---------- Exercise data

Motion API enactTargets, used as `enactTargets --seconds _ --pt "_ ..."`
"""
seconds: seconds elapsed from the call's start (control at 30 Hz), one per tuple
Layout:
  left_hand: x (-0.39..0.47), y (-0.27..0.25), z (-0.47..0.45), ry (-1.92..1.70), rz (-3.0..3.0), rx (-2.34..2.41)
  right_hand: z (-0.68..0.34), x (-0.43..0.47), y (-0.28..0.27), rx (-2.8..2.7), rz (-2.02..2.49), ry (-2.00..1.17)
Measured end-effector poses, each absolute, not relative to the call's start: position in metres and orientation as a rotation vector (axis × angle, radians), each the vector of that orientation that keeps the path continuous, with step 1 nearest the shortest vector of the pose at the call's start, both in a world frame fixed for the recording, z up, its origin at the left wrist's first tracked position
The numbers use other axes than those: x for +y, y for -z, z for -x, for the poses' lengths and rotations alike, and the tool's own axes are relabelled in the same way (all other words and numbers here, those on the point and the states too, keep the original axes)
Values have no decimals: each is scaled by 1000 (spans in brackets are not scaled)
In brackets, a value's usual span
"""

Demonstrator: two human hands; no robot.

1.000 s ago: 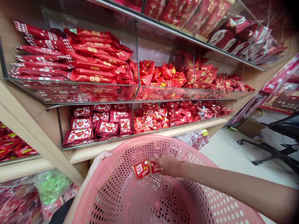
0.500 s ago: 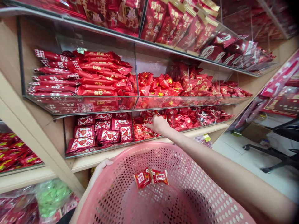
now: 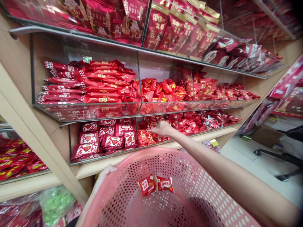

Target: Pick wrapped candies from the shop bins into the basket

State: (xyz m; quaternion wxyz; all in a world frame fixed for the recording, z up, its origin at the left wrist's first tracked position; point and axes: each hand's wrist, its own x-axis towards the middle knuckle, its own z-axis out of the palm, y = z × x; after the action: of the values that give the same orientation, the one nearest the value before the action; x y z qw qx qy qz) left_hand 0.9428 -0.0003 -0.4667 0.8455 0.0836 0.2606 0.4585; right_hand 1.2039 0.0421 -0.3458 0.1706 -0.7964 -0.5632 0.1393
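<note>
My left hand grips the left rim of a pink perforated plastic basket, its fingers closed over the edge. Two small red wrapped candies lie side by side inside the basket. Beyond the far rim, my right hand reaches into a bottom-shelf compartment of red wrapped candies. Its fingers are curled, thumb toward the left, among those packets; whatever they pinch is hidden. Just left of this compartment lie flat red-and-white packets with heart prints.
A clear shelf front and dividers enclose long red packets above the bottom row. Larger red bags stand on the upper shelf. A wooden post rises at left, above a green bag. A chair base sits on the floor at right.
The view has shifted slightly, so shelves and basket appear a little lower and farther right. My right hand's fingers have drawn closer together in the same compartment. My left hand still holds the rim.
</note>
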Motion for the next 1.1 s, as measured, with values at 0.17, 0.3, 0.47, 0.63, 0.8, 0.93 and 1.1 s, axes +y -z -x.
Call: enactTargets --seconds 0.17,0.3,0.47,0.63,0.8,0.93,1.1 --pt "-1 470 -945 -958 -170 543 -1235 8 339 -1405 1701 -1090" --pt "-1 472 -946 -956 -164 534 -1254 -21 351 -1161 1173 -1621" --pt "0 471 -947 -956 -162 526 -1258 -39 369 -1051 1049 -1850" --pt "1 468 -947 -937 -159 541 -1244 -47 370 -1026 1161 -1855" --pt "4 468 -945 -864 -142 603 -1229 -56 374 -1170 1384 -1682" --pt "3 467 -945 -868 -125 637 -1225 -59 383 -1236 1455 -1610" --pt "-2 462 -946 -942 -113 645 -1225 -63 396 -1118 1515 -1645"
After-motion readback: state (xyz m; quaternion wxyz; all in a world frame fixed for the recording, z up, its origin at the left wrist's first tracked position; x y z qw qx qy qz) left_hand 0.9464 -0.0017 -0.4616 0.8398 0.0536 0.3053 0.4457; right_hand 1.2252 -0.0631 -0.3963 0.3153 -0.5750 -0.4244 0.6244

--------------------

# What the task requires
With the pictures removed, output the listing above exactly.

# Expected answer
Motion API enactTargets, used as `enactTargets --seconds _ --pt "_ ..."`
"""
seconds: seconds elapsed from the call's start (control at 30 Hz), one per tuple
Layout:
  left_hand: x (-0.39..0.47), y (-0.27..0.25), z (-0.47..0.45), ry (-1.92..1.70), rz (-3.0..3.0), rx (-2.34..2.41)
  right_hand: z (-0.68..0.34), x (-0.43..0.47), y (-0.28..0.27), rx (-2.8..2.7), rz (-2.02..2.49), ry (-2.00..1.17)
Measured end-effector poses, each absolute, not relative to the call's start: position in metres and orientation as a rotation vector (axis × angle, radians), each the vector of that orientation that keeps the path continuous, with step 1 nearest the shortest vector of the pose at the call's start, both in a world frame fixed for the recording, z up, its origin at the left wrist's first tracked position
The numbers use other axes than those: x for +y, y for -z, z for -x, for the poses' lengths and rotations alike, and the tool's own axes are relabelled in the same way (all other words and numbers here, those on the point and the states too, keep the original axes)
Values have no decimals: each is scaled by 1000 (spans in brackets are not scaled)
In brackets, a value's usual span
"""

Demonstrator: two human hands; no robot.

1.000 s ago: 
0.500 s ago: 
now: 

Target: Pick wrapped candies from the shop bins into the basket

State: (xyz m; quaternion wxyz; all in a world frame fixed for the recording, z up, its origin at the left wrist's first tracked position; point and axes: each hand's wrist, its own x-axis towards the middle knuckle, its own z-axis out of the palm, y = z × x; after the action: of the values that give the same orientation, the one nearest the value before the action; x y z qw qx qy qz) left_hand 0.9428 -0.0003 -0.4667 0.8455 0.0836 0.2606 0.4585; right_hand 1.2039 0.0421 -0.3458 0.1706 -0.7964 -0.5632 0.1393
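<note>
My left hand grips the left rim of a pink perforated plastic basket, its fingers closed over the edge. Two small red wrapped candies lie side by side inside the basket. Beyond the far rim, my right hand reaches into a bottom-shelf compartment of red wrapped candies. Its fingers are curled, thumb toward the left, among those packets; whatever they pinch is hidden. Just left of this compartment lie flat red-and-white packets with heart prints.
A clear shelf front and dividers enclose long red packets above the bottom row. Larger red bags stand on the upper shelf. A wooden post rises at left, above a green bag. A chair base sits on the floor at right.
The view has shifted slightly, so shelves and basket appear a little lower and farther right. My right hand's fingers have drawn closer together in the same compartment. My left hand still holds the rim.
</note>
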Motion for the next 1.1 s, as measured, with values at 0.17, 0.3, 0.47, 0.63, 0.8, 0.93 and 1.1 s, axes +y -z -x.
Call: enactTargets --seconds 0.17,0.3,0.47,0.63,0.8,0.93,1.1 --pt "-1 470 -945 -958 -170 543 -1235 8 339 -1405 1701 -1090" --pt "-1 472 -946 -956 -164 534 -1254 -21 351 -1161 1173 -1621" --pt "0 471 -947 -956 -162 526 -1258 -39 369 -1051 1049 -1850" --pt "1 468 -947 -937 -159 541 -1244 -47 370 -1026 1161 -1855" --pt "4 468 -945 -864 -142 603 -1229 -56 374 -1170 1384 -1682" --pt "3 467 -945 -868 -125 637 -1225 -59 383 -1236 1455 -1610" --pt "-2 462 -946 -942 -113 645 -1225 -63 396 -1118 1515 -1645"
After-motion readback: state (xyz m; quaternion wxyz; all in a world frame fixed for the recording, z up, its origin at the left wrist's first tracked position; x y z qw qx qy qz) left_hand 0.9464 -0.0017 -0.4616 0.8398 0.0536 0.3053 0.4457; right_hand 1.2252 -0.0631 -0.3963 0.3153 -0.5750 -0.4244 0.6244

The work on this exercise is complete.